> **Instructions for the task**
The whole listing must be printed again without any alteration.
[Input data Boundary: Start]
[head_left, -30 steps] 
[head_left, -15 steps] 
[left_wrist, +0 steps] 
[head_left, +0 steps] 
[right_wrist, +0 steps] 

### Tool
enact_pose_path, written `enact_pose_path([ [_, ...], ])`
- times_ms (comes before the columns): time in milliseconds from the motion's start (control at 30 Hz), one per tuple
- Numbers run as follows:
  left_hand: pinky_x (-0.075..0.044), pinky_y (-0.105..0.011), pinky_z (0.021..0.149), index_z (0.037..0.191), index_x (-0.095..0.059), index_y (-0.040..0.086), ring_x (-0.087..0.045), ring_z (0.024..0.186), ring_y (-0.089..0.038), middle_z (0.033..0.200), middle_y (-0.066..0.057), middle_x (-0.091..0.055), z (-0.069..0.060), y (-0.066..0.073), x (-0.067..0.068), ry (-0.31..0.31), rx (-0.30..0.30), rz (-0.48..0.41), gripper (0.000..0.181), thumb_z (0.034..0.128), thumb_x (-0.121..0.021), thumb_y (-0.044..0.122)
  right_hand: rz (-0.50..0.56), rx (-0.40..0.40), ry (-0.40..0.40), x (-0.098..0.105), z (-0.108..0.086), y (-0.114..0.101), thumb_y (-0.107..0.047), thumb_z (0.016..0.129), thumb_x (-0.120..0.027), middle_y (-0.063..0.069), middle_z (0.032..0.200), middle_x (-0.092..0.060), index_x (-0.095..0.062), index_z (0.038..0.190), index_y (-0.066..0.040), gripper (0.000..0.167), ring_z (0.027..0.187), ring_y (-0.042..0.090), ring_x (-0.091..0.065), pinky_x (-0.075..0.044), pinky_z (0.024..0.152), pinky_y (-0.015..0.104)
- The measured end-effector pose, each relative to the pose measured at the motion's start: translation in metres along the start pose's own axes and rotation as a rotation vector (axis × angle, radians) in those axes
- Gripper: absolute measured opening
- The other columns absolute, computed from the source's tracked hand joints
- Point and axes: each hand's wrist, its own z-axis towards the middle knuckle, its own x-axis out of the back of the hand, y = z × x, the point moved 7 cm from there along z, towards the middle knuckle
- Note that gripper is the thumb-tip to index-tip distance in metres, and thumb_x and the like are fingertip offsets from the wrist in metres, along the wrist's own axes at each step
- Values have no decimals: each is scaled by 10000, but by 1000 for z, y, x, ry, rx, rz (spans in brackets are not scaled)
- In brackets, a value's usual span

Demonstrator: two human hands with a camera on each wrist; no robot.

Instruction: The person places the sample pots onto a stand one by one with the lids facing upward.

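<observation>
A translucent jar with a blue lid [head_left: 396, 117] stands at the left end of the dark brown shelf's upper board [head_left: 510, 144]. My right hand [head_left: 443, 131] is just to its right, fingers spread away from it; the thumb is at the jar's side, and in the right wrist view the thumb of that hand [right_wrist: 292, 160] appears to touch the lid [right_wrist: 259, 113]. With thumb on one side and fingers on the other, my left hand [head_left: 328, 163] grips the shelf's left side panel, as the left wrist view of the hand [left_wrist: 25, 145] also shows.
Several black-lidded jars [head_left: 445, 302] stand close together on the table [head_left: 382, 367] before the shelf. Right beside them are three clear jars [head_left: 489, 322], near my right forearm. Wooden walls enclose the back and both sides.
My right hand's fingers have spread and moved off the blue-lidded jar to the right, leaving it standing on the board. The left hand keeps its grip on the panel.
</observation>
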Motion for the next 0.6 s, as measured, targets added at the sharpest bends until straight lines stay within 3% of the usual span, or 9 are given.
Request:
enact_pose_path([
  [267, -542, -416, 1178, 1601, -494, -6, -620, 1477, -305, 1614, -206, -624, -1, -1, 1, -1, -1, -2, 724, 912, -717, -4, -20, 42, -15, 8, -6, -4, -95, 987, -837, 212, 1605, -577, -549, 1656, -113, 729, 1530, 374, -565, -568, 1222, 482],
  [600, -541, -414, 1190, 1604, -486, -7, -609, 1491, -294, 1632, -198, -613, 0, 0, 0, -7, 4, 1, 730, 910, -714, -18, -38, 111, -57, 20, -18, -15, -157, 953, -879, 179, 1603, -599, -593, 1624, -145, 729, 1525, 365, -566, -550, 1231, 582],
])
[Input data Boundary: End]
> **Response to this task**
[head_left, -30 steps] 
[head_left, -15 steps] 
[left_wrist, +0 steps] 
[head_left, +0 steps] 
[right_wrist, +0 steps] 

### Tool
enact_pose_path, written `enact_pose_path([ [_, ...], ])`
- times_ms (comes before the columns): time in milliseconds from the motion's start (control at 30 Hz), one per tuple
- Numbers run as follows:
  left_hand: pinky_x (-0.075..0.044), pinky_y (-0.105..0.011), pinky_z (0.021..0.149), index_z (0.037..0.191), index_x (-0.095..0.059), index_y (-0.040..0.086), ring_x (-0.087..0.045), ring_z (0.024..0.186), ring_y (-0.089..0.038), middle_z (0.033..0.200), middle_y (-0.066..0.057), middle_x (-0.091..0.055), z (-0.069..0.060), y (-0.066..0.073), x (-0.067..0.068), ry (-0.31..0.31), rx (-0.30..0.30), rz (-0.48..0.41), gripper (0.000..0.181), thumb_z (0.034..0.128), thumb_x (-0.121..0.021), thumb_y (-0.044..0.122)
  right_hand: rz (-0.50..0.56), rx (-0.40..0.40), ry (-0.40..0.40), x (-0.098..0.105), z (-0.108..0.086), y (-0.114..0.101), thumb_y (-0.107..0.047), thumb_z (0.016..0.129), thumb_x (-0.120..0.027), middle_y (-0.063..0.069), middle_z (0.032..0.200), middle_x (-0.092..0.060), index_x (-0.095..0.062), index_z (0.038..0.190), index_y (-0.066..0.040), gripper (0.000..0.167), ring_z (0.027..0.187), ring_y (-0.042..0.090), ring_x (-0.091..0.065), pinky_x (-0.075..0.044), pinky_z (0.024..0.152), pinky_y (-0.015..0.104)
- The measured end-effector pose, each relative to the pose measured at the motion's start: translation in metres along the start pose's own axes and rotation as a rotation vector (axis × angle, radians) in those axes
- Gripper: absolute measured opening
- The other columns absolute, computed from the source's tracked hand joints
- Point and axes: each hand's wrist, its own z-axis towards the middle knuckle, its own x-axis out of the back of the hand, y = z × x, the point moved 7 cm from there along z, towards the middle knuckle
- Note that gripper is the thumb-tip to index-tip distance in metres, and thumb_x and the like are fingertip offsets from the wrist in metres, along the wrist's own axes at each step
- Values have no decimals: each is scaled by 10000, but by 1000 for z, y, x, ry, rx, rz (spans in brackets are not scaled)
- In brackets, a value's usual span

Demonstrator: two human hands with a camera on each wrist; no robot.

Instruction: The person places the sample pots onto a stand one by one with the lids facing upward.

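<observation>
A translucent jar with a blue lid [head_left: 396, 117] stands at the left end of the dark brown shelf's upper board [head_left: 510, 144]. My right hand [head_left: 443, 131] is just to its right, fingers spread away from it; the thumb is at the jar's side, and in the right wrist view the thumb of that hand [right_wrist: 292, 160] appears to touch the lid [right_wrist: 259, 113]. With thumb on one side and fingers on the other, my left hand [head_left: 328, 163] grips the shelf's left side panel, as the left wrist view of the hand [left_wrist: 25, 145] also shows.
Several black-lidded jars [head_left: 445, 302] stand close together on the table [head_left: 382, 367] before the shelf. Right beside them are three clear jars [head_left: 489, 322], near my right forearm. Wooden walls enclose the back and both sides.
My right hand's fingers have spread and moved off the blue-lidded jar to the right, leaving it standing on the board. The left hand keeps its grip on the panel.
</observation>
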Motion for the next 0.6 s, as measured, targets added at the sharpest bends until straight lines stay within 3% of the usual span, or 9 are given.
Request:
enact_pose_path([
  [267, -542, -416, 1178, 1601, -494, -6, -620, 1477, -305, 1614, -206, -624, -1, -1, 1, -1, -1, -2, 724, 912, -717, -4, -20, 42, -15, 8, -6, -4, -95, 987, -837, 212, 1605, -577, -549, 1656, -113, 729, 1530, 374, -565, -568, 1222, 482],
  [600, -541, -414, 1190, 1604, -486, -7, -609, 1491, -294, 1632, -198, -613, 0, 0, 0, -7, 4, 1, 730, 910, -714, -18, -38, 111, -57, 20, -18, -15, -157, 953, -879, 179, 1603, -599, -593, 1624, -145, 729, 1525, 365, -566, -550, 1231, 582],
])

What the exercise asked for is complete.